● **Exercise**
Among the entries that follow, count the lines with the word "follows" and report the number by itself.

────────────────────────────────────────

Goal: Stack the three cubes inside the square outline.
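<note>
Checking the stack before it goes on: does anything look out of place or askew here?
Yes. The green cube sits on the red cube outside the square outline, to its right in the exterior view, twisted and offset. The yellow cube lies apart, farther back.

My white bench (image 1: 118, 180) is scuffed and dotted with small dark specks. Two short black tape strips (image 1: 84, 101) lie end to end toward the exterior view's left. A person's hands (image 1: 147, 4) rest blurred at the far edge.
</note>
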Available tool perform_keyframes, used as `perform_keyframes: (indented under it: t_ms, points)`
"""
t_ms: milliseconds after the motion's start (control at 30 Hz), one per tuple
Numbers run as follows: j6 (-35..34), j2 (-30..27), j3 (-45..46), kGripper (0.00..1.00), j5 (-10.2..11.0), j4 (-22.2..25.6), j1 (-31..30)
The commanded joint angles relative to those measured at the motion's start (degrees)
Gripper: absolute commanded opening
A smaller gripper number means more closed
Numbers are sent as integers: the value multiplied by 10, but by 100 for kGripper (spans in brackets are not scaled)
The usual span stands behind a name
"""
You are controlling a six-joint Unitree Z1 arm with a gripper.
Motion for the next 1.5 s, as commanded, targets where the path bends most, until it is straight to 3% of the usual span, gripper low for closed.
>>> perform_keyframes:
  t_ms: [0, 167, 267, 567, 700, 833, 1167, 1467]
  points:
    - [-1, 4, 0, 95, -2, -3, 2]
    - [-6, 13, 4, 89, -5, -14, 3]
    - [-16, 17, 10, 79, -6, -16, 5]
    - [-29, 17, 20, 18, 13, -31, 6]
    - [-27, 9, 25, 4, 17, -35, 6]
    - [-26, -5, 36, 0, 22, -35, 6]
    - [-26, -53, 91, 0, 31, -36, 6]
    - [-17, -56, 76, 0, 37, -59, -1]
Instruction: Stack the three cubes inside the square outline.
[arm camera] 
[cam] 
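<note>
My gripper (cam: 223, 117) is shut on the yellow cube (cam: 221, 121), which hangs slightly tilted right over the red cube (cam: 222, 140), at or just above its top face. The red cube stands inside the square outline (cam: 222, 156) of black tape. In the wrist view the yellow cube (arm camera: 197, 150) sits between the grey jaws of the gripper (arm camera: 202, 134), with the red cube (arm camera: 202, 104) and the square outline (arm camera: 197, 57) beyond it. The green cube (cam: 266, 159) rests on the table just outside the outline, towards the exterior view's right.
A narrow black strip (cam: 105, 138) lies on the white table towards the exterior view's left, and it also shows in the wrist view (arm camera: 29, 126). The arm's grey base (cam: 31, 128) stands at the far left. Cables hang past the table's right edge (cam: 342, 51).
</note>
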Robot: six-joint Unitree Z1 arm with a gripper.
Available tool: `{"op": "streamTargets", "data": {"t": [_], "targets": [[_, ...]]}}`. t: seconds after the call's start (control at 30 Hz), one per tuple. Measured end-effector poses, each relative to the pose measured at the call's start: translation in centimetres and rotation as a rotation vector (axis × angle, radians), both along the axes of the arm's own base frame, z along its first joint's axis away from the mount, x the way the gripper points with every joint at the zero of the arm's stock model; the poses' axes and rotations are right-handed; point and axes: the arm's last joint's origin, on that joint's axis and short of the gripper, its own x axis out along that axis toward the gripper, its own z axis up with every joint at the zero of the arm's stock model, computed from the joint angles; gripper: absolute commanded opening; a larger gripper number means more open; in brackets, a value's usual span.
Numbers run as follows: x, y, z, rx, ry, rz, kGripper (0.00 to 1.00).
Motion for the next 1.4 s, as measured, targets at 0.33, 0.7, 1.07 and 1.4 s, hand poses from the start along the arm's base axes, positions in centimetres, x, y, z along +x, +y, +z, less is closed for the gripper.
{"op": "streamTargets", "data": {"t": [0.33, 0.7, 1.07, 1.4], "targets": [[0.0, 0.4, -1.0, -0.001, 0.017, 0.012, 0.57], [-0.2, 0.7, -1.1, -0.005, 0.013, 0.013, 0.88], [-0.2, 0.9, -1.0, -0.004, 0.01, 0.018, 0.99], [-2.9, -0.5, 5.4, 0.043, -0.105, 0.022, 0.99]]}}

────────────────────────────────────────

● **Written answer**
2